If Christine had noticed the moment of closeness between us, she made no comment. Her mind seemed to be occupied with other matters.
“Things
have been terrible since you’ve been gone. Just terrible!” Christine moaned as the carriage started moving toward Royal Oaks. “I’ll tell you all about it on the way home.” Almost in the same breath, she added, “But something good has happened, too. I’ve found the perfect costumes for us, and now we won’t have to waste our time sewing.”

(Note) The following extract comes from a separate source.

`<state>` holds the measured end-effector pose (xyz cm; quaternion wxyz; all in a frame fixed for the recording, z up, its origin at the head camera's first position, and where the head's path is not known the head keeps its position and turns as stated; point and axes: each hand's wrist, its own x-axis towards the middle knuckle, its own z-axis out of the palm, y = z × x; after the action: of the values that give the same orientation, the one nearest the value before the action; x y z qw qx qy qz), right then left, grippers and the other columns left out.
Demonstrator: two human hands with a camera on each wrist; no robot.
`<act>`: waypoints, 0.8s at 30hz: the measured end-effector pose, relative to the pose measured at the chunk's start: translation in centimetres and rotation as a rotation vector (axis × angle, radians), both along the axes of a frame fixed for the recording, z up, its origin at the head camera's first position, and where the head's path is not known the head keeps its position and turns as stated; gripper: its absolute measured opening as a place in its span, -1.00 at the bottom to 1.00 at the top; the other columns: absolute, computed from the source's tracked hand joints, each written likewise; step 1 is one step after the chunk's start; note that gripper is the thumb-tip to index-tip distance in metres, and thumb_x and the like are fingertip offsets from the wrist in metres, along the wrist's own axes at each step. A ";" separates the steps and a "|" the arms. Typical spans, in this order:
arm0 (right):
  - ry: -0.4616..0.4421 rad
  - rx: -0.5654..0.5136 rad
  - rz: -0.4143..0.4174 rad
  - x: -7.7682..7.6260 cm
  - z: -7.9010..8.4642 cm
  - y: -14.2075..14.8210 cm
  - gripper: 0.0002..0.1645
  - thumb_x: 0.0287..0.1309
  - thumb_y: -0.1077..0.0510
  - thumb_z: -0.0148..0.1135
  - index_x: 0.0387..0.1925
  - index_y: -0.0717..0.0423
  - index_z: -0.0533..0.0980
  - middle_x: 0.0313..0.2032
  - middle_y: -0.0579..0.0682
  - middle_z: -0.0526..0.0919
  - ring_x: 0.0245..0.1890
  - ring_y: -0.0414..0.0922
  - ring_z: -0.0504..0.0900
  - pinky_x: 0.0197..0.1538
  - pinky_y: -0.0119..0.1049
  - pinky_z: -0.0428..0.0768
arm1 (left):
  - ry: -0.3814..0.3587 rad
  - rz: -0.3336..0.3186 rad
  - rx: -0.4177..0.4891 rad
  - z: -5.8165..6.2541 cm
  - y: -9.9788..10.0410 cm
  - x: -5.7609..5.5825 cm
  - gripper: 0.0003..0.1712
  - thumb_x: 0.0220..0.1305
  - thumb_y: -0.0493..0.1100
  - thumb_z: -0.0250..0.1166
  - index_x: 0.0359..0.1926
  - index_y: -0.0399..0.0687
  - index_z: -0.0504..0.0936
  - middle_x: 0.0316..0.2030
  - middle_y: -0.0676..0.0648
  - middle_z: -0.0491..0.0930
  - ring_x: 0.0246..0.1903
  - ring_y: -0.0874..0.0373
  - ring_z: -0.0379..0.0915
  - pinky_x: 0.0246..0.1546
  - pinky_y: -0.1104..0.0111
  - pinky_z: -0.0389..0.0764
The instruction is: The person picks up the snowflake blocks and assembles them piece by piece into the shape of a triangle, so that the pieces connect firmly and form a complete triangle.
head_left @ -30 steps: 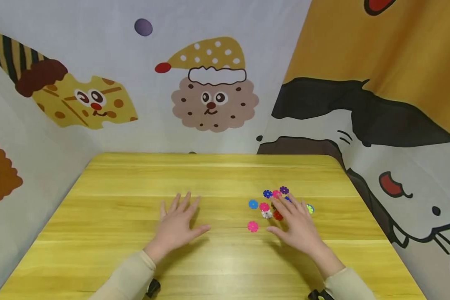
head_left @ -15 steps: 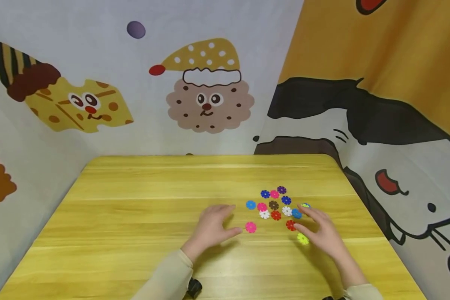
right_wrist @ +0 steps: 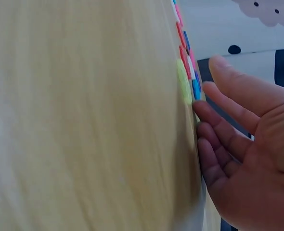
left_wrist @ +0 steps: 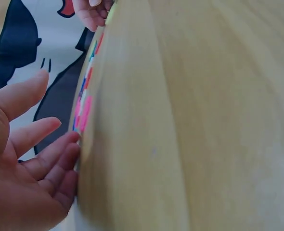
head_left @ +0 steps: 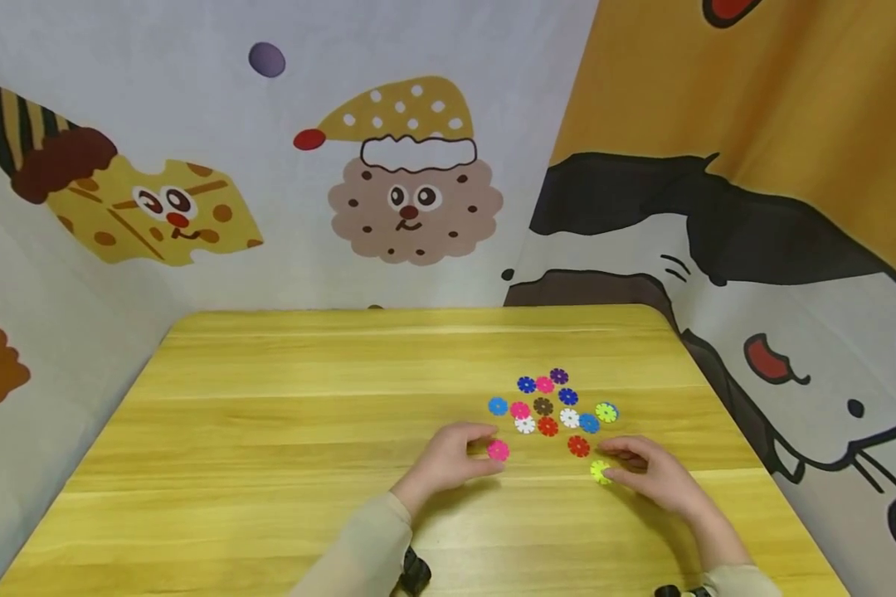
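Observation:
My left hand (head_left: 451, 456) is low over the table, thumb and fingers parted on either side of a pink notched plastic disc (head_left: 498, 450). In the left wrist view that hand (left_wrist: 36, 159) has loosely bent fingers and grips nothing. On the other side, my right hand (head_left: 660, 477) hovers with its thumb tip overlapping a yellow-green disc (head_left: 600, 473); whether it touches is unclear. A red disc (head_left: 578, 446) lies just left of its fingers. The right wrist view shows this hand (right_wrist: 248, 144) with thumb and fingers apart, holding nothing.
Several more notched discs lie flat beyond the hands, among them a brown one (head_left: 542, 406), a purple one (head_left: 559, 376) and a light blue one (head_left: 498, 406). The wooden table (head_left: 269, 398) meets a cartoon-printed curtain (head_left: 418, 282) at its back edge.
My left hand has moved right, up to the pink disc. The right hand has drawn back from above the discs toward the yellow-green one, uncovering several. The camera view has shifted slightly.

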<state>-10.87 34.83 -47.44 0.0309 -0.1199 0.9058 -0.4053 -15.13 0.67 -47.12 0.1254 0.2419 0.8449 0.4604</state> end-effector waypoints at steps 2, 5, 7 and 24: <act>0.010 -0.002 0.028 0.0 -0.2 0.4 -0.58 0.16 0.20 0.41 0.05 0.24 0.59 0.00 0.12 0.64 -0.02 -0.10 0.58 0.01 -0.33 0.58 | -0.004 0.000 0.003 -0.2 0.2 -0.1 -0.38 0.16 -0.08 0.48 0.20 -0.24 0.57 0.11 -0.12 0.59 0.09 -0.03 0.49 0.17 0.19 0.48; 0.039 0.011 0.058 0.0 -0.4 0.8 -0.59 0.14 0.18 0.42 0.04 0.20 0.60 -0.02 0.07 0.63 -0.02 -0.21 0.55 0.01 -0.37 0.56 | -0.005 0.005 0.006 -0.4 0.5 -0.4 -0.42 0.13 -0.11 0.50 0.17 -0.20 0.61 0.01 -0.08 0.61 -0.03 0.05 0.50 0.07 0.27 0.53; 0.060 0.024 0.066 0.0 -0.6 1.0 -0.59 0.13 0.16 0.44 0.03 0.16 0.61 -0.03 0.04 0.63 -0.02 -0.27 0.53 0.01 -0.39 0.54 | 0.007 0.008 0.007 -0.6 0.6 -0.5 -0.43 0.11 -0.13 0.51 0.15 -0.20 0.63 -0.05 -0.06 0.60 -0.09 0.08 0.49 0.03 0.30 0.53; 0.029 0.024 0.037 -0.2 -1.4 0.9 -0.58 0.05 0.11 0.49 -0.01 0.06 0.65 -0.05 -0.01 0.60 -0.03 -0.30 0.49 0.01 -0.41 0.52 | 0.156 0.031 -0.153 -1.7 0.9 -1.0 -0.49 0.04 -0.11 0.55 0.07 -0.02 0.69 -0.07 0.01 0.57 -0.10 0.13 0.46 0.06 0.20 0.49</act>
<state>-11.06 35.73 -48.81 0.0267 -0.1421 0.9086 -0.3918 -16.15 1.55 -48.78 0.0703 0.2537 0.8885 0.3760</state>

I frowned slightly. “Costumes?”
“For the Mardi Gras. Louise, surely you haven’t forgotten! It’s only a few weeks away now. Oh, nothing compares to the Mardi Gras! The feasting and the dancing and the big parade! Of course, Edward’s forbidden me to go,” she confided as we reached the fork in the road. “But I think I’ve found a way to change his mind,” she added, a reckless grin upon her lips.
“I hope so,” Nathan drawled from the driver’s seat. “I wouldn’t want to go with anyone else but you.”
“Don’t worry. If he doesn’t relent, I’ll slip out anyway. You can wait for me down by that big cypress tree as you’ve done before.”
“I’d wait all night for you if I had to,” Nathan said, his lazy voice filled with unabashed adoration.
Christine’s excited chatter combined with the motion of the carriage made me feel dizzy. Nathan wasn’t the best of drivers. Every bump in the road set my head to throbbing again. I was glad when we finally reached sight of the house.
To my surprise, the entire family was gathered in the parlor, awaiting our return. Ian hurried to the door to welcome me back, an anxious look in his amber eyes. “We were so worried about you, Louise,” he exclaimed, taking my arm and leading me toward the stiff-backed sofa. He was just in time, for another slight wave of dizziness suddenly washed over me. “Here, sit down. I’ll have Mrs. Lividais bring you a glass of wine.”
As he hurried off to the kitchen, Edward came over for a moment to stand near the edge of the sofa. “How are you feeling, Louise?” The concern in his voice made a lump rise in my throat. “Christine tells me that you would like to have the old fountain in the garden repaired in memory of Raymond. I thing that’s a grand idea. I’ll have Nathan start working on it right after the Mardi Gras.”